Task to carry out ::
Report every line of the listing below in which the string "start" appears.

Dataset extract ::
━━━━━━━━━━━━━━━━━━━━
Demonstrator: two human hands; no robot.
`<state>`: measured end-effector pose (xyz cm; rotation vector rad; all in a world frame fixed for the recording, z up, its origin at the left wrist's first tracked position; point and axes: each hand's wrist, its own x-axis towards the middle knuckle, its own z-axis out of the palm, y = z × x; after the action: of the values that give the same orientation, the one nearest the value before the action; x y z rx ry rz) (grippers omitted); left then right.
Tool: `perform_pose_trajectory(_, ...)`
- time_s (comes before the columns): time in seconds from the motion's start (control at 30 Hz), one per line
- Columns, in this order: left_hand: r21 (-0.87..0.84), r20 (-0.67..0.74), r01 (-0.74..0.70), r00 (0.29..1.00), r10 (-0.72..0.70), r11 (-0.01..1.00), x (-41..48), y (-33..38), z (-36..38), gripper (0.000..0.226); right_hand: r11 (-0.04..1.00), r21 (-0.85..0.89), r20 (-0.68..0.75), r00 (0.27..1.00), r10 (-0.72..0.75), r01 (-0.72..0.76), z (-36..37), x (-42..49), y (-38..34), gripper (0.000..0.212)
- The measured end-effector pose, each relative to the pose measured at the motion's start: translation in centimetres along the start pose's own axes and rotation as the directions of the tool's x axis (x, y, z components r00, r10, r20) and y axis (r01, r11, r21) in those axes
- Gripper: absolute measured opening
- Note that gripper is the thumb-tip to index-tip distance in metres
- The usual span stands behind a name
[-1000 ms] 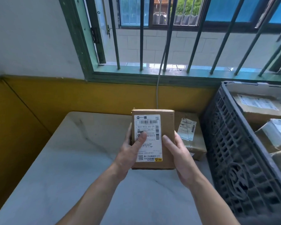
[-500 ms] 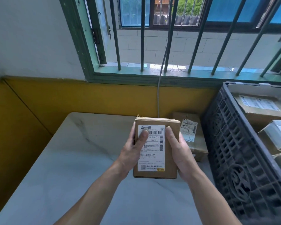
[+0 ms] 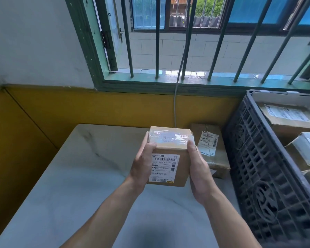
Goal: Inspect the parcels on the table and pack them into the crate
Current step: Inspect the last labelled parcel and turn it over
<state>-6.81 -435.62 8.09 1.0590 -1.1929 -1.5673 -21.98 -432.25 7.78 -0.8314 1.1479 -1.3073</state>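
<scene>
I hold a brown cardboard parcel [image 3: 170,158] above the table, between both hands. Its white shipping label faces me and its taped top edge shows. My left hand [image 3: 142,163] grips its left side and my right hand [image 3: 198,169] grips its right side. A second, flatter brown parcel [image 3: 211,151] with a crumpled label lies on the marble table [image 3: 79,176] just right of the held one. The dark plastic crate [image 3: 254,167] stands at the right and holds several parcels [image 3: 290,120].
A yellow wall runs behind the table and along its left side. Above it is a barred green window [image 3: 168,81], with a grey cable [image 3: 176,104] hanging down to the table's back edge. The crate's wall rises higher than the table parcels.
The held parcel has tipped back, so its taped top edge now faces up and the label has dropped lower. My thumbs have slid from the label face to the box's upper corners.
</scene>
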Motion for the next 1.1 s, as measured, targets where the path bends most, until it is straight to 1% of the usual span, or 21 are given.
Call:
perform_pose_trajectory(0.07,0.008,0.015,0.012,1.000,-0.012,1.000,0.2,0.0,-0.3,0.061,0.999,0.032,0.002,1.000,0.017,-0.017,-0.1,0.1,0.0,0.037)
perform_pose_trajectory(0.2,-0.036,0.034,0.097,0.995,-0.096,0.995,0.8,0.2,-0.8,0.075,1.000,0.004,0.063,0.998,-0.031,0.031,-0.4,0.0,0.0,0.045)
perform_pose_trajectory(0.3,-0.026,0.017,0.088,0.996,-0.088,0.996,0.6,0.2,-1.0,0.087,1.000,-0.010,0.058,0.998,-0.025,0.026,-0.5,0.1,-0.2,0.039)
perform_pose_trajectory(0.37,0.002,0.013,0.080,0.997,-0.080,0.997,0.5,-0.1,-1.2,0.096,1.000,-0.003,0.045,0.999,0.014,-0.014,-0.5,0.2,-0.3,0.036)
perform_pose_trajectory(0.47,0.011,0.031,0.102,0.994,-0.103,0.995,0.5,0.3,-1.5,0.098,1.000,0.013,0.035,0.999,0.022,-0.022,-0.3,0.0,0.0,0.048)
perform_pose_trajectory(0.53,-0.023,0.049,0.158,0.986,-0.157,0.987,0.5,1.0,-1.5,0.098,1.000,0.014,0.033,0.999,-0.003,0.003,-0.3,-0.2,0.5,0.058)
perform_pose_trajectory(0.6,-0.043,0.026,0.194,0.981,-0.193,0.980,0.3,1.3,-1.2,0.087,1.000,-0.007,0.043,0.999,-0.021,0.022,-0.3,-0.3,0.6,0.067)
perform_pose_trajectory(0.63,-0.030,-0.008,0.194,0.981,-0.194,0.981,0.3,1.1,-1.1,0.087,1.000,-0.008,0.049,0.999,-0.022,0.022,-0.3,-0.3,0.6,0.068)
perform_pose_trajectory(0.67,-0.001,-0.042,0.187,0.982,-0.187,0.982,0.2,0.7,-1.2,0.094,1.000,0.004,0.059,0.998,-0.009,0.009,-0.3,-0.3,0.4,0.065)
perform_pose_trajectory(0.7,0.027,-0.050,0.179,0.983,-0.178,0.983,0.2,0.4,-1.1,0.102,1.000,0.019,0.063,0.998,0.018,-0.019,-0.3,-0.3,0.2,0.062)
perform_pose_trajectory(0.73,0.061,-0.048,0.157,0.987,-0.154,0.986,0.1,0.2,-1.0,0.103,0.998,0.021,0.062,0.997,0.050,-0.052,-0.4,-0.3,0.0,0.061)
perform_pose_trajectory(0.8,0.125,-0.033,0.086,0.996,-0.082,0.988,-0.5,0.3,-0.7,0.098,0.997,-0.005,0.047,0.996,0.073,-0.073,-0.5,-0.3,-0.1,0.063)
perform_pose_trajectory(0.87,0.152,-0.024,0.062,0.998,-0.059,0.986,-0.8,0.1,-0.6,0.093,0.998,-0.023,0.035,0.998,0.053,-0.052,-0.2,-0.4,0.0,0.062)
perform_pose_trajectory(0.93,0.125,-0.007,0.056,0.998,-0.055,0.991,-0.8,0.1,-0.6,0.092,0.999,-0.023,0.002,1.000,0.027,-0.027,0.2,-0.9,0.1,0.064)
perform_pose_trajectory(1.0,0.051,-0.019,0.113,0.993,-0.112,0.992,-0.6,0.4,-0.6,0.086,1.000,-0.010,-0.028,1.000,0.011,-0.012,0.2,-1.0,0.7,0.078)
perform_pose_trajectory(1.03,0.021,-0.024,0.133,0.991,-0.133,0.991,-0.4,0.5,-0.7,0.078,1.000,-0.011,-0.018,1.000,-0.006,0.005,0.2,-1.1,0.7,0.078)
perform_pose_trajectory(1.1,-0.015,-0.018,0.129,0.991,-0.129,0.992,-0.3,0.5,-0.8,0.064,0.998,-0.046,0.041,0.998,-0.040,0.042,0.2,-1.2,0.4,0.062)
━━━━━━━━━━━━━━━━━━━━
Response to this exercise ::
- time_s (comes before the columns): time in seconds from the motion's start (control at 30 Hz), one per line
- The measured end-effector pose, each relative to the pose measured at the motion's start: translation in centimetres along the start pose's own axes and rotation as the directions of the tool's x axis (x, y, z components r00, r10, r20) and y axis (r01, r11, r21) in those axes

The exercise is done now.